God put Adam in the Garden of Eden and told him to take care of it.  Adam was like God’s on-site manager for all of the creation.  His job was to tend the garden on behalf of God.  It’s hard to imagine what kinds of gardening God needed Adam to perform for him.  But the Bible is clear that caring for the garden was Adam’s responsibility.

God also gave Adam permission to eat of any tree in the Garden.  Beyond just being the caretaker, Adam was allowed to use the garden for his own benefits.  He needed to eat, and God told him that the entire garden was available to him. 

Of course, this freedom did come with some boundaries.  One specific tree was off limits.  This tree had dire consequences attached.  Adam was clearly warned about the Tree of the Knowledge of Good and Evil.

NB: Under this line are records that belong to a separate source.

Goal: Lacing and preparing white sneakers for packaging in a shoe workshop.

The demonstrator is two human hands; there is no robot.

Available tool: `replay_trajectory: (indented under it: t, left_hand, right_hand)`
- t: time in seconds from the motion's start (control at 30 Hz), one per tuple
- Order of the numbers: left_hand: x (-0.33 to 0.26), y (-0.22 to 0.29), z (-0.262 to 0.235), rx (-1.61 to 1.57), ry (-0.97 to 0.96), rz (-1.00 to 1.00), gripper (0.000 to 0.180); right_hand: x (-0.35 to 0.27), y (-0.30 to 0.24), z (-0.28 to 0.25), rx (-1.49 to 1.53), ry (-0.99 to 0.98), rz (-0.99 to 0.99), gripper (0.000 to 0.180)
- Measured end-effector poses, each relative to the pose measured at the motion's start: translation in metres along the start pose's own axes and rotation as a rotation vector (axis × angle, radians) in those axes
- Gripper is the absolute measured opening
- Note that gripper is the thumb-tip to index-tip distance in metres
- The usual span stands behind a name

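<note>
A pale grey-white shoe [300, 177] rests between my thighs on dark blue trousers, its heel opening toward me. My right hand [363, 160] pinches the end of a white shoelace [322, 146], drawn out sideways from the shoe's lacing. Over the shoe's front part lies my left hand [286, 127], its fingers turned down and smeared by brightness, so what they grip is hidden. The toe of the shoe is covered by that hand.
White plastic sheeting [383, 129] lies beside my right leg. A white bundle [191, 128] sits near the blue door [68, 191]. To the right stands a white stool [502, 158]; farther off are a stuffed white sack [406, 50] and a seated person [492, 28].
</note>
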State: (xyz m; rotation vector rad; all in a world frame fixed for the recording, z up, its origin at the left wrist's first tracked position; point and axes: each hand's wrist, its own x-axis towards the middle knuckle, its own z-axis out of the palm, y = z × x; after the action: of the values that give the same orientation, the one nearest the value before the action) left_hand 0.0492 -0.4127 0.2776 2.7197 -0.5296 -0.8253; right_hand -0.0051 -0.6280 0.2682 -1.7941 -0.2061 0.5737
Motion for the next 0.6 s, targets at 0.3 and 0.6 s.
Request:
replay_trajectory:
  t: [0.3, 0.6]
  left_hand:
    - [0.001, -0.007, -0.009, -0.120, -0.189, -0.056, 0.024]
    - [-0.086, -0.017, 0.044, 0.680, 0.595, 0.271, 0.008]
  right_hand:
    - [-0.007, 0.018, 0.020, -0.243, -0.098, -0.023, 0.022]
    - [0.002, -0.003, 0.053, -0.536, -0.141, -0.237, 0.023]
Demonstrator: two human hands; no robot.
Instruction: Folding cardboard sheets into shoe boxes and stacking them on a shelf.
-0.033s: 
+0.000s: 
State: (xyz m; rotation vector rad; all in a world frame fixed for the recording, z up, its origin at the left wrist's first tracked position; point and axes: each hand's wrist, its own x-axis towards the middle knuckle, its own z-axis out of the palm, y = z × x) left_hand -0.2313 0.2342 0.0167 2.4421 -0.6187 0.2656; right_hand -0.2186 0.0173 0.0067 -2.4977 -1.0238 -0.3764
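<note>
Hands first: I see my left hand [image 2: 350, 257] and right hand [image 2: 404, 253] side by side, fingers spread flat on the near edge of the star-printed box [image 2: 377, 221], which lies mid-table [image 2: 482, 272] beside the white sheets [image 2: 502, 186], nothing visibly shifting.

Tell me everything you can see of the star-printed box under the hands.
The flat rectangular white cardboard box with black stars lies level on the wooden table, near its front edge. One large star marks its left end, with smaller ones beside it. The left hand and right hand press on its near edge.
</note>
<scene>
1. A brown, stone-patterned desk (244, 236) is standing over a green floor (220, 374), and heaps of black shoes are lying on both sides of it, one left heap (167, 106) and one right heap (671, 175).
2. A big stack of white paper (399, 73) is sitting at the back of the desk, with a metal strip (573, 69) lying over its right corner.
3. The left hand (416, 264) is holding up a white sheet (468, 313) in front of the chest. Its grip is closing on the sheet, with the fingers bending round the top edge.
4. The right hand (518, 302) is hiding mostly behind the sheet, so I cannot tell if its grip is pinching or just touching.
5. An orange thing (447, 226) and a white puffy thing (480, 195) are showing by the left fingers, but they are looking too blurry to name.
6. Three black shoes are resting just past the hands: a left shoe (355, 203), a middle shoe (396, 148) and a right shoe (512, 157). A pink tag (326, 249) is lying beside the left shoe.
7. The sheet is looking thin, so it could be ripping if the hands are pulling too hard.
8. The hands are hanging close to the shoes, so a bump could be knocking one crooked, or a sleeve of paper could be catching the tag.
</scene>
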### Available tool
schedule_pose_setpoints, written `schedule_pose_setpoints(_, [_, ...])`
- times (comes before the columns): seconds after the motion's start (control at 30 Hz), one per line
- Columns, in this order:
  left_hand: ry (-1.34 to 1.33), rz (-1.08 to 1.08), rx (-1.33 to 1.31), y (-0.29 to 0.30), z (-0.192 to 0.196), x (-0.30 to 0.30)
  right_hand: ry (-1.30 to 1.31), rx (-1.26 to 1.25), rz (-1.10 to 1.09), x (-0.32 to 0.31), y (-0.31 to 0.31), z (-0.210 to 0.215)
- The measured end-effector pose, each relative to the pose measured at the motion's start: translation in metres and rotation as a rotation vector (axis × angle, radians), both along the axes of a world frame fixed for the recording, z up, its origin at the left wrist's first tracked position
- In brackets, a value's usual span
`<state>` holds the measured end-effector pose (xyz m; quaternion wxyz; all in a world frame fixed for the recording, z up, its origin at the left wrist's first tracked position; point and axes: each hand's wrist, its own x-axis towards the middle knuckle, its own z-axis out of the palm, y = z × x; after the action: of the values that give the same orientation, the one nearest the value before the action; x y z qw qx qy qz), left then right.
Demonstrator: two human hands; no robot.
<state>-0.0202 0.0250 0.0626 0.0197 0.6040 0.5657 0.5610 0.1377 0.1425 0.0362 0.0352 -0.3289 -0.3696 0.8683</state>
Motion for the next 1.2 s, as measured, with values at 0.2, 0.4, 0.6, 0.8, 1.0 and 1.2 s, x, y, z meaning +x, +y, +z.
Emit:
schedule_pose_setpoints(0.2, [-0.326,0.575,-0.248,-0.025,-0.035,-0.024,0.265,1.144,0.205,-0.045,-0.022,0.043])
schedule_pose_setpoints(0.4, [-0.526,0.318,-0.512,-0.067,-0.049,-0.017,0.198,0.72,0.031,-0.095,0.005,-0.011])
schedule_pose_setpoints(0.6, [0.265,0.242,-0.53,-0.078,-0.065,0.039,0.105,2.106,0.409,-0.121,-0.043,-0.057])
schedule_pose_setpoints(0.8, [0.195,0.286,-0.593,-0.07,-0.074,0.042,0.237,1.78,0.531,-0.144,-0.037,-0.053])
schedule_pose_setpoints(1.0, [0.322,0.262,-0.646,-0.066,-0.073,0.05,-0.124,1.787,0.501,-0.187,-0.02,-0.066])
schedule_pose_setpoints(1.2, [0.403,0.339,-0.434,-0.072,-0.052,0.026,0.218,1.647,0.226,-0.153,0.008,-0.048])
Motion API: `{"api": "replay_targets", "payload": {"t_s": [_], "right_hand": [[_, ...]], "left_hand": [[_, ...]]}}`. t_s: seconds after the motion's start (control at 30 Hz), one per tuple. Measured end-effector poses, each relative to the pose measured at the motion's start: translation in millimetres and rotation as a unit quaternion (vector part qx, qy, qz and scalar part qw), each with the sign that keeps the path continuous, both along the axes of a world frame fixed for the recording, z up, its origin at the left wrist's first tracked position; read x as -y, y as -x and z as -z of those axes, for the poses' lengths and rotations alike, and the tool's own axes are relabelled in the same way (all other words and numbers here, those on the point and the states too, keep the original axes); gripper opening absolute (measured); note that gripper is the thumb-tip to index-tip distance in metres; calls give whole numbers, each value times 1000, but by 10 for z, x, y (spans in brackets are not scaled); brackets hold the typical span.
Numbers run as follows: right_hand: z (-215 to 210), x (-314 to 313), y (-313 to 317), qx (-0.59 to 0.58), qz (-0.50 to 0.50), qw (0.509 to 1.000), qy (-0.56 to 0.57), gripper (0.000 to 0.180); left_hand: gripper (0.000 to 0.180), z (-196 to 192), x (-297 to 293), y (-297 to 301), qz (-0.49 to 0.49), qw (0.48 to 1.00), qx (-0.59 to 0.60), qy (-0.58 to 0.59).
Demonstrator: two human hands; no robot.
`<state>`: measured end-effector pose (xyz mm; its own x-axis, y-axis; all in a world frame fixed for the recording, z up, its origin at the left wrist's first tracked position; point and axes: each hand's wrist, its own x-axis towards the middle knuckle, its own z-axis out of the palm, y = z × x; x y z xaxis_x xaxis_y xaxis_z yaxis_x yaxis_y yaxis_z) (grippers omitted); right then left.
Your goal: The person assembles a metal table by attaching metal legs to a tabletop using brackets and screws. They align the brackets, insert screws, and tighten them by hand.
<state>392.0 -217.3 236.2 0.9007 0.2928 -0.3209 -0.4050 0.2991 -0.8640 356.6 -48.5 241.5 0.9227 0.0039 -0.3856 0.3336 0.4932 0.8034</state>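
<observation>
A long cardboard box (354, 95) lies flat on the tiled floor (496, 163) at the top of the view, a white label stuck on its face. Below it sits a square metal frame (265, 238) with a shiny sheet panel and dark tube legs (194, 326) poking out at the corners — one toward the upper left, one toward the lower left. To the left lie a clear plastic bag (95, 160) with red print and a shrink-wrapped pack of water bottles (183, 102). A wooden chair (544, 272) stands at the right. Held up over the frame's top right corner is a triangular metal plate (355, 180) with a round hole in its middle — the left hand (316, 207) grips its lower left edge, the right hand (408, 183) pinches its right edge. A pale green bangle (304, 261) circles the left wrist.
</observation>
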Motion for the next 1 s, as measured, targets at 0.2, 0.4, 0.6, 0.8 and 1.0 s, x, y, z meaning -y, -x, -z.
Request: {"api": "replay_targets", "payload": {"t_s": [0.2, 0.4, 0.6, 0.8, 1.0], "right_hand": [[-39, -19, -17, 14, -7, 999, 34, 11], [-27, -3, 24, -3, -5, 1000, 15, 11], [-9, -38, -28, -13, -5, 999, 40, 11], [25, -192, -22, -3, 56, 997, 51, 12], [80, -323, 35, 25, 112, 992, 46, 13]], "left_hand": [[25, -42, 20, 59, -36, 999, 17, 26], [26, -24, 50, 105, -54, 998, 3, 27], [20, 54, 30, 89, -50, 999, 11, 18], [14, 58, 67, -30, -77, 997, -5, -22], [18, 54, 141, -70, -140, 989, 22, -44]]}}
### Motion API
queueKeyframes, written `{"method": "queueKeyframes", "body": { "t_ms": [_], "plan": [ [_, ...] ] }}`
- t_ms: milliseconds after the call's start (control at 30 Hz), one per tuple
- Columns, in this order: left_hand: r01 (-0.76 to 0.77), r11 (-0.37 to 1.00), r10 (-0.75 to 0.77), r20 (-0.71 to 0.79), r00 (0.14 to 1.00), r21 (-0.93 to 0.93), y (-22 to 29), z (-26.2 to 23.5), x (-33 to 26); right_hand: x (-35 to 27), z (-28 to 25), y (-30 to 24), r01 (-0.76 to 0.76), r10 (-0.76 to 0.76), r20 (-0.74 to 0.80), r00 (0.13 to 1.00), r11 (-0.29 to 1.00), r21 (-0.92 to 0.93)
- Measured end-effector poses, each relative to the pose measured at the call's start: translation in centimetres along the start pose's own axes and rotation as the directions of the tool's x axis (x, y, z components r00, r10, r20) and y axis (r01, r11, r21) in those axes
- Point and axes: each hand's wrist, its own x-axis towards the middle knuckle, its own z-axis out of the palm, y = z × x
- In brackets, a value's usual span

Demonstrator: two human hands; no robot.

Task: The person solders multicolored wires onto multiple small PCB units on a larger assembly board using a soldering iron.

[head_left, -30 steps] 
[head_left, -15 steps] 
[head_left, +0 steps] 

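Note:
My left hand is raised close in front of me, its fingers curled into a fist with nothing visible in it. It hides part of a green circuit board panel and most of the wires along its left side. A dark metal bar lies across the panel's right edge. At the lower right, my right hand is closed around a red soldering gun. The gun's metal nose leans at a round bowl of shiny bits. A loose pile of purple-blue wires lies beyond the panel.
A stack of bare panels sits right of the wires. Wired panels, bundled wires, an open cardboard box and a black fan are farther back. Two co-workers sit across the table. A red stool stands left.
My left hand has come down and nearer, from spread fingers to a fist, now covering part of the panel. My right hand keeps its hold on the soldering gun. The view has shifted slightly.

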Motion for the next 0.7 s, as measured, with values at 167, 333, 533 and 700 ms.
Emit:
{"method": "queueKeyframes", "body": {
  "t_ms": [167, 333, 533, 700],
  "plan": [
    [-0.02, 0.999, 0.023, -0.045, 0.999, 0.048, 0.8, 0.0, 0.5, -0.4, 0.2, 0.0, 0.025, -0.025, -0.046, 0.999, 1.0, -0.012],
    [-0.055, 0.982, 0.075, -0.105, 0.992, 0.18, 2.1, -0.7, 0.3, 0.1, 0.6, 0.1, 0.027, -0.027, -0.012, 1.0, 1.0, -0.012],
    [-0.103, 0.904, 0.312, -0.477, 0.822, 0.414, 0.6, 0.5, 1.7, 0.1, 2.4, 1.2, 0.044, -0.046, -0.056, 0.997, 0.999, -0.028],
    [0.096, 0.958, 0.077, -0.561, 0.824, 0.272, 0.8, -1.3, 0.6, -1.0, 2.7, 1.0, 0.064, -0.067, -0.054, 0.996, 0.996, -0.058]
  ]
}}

 God also told him to name all the animals.  So Adam went around and started giving names to everything he saw.  Aardvark, Alligator, Armadillo…  In doing this, Adam exercised his dominion over all the created animals.  It was his right to give them names and have those names stick.

At this point Adam figured out that he was alone and didn’t have a companion like the animals he had just finished naming.  So God provided Eve as his perfect compliment.  Adam was overjoyed over this.  God blessed them both and commanded them to be fruitful and populate the world He had given them to administer for Him.

The Antagonist

So far we have a pretty happy story.  God created a great world and put Adam in Eve in it to take care of it for Him.  If you thought that sounded too good to be true, you’d be right.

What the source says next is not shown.